Data entries:
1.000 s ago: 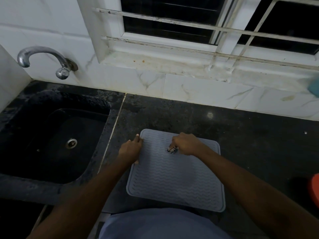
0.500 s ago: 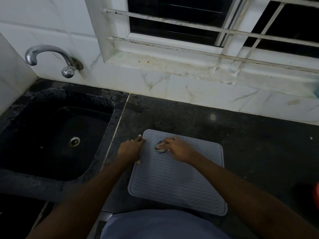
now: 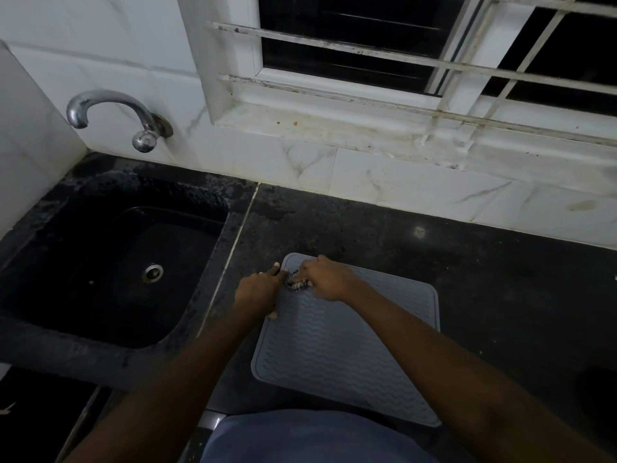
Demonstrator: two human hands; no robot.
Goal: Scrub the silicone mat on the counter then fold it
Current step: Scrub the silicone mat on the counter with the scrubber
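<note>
A grey silicone mat (image 3: 347,349) with a wavy ribbed surface lies flat on the black counter (image 3: 484,279), just right of the sink. My left hand (image 3: 258,290) presses down on the mat's far left edge, fingers spread over the rim. My right hand (image 3: 325,279) grips a small dark scrubber (image 3: 295,284) and holds it against the mat's far left corner, almost touching my left hand. Most of the scrubber is hidden under my fingers.
A black sink (image 3: 110,269) with a metal drain sits to the left, under a chrome tap (image 3: 110,111) on the white tiled wall. A barred window (image 3: 417,45) runs along the back above a stained sill.
My right hand has slid the scrubber leftwards across the far edge of the mat, from its middle to the left corner. My left hand has kept its place on the edge.
</note>
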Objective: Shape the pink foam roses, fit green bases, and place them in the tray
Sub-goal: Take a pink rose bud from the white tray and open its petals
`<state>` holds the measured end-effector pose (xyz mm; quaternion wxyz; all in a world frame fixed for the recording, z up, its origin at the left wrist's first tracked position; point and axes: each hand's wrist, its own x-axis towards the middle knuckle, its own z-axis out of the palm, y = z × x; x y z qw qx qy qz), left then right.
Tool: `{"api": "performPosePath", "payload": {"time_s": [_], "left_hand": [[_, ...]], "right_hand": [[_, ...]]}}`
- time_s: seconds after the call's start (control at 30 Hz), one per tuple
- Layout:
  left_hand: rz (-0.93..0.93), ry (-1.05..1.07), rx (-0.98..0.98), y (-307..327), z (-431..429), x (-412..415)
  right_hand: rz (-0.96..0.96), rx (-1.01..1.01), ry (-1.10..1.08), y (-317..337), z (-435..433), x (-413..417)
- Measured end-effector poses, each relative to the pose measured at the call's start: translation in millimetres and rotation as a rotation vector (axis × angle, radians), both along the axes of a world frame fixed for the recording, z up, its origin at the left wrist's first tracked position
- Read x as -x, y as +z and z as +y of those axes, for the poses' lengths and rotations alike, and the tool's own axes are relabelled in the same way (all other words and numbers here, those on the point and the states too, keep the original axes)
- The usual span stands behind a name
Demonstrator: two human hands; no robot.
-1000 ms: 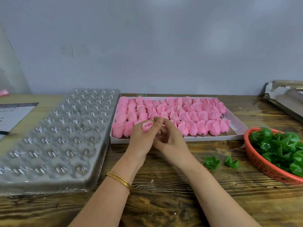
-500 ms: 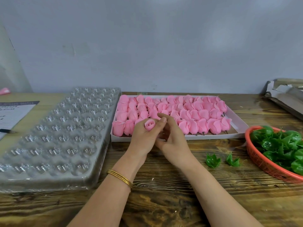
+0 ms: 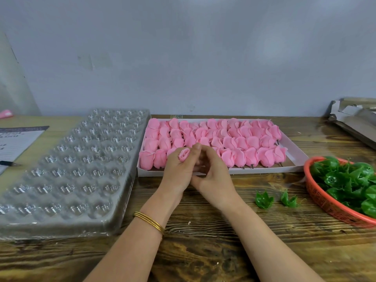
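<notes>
Pinching rose in left hand fingers, over table near box | right hand fingers curled alongside, grip unclear | tray left, green bases right.

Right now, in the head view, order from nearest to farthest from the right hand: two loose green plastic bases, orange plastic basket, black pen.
1. Loose green plastic bases, just right of the right hand.
2. Orange plastic basket, farther right.
3. Black pen, far left.
</notes>
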<state>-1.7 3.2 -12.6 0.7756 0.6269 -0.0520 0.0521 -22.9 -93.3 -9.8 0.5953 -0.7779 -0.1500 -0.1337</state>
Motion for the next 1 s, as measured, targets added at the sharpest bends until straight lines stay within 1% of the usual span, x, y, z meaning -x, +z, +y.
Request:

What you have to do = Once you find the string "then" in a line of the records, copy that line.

Task response =
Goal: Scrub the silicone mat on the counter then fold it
`<state>` holds the measured end-effector pose (xyz mm; quaternion wxyz; all in a world frame fixed for the recording, z up, its origin at the left wrist's first tracked position; point and axes: each hand's wrist, its own x-axis towards the middle knuckle, its own z-axis out of the palm, y = z × x; x y z qw qx qy qz), left then right.

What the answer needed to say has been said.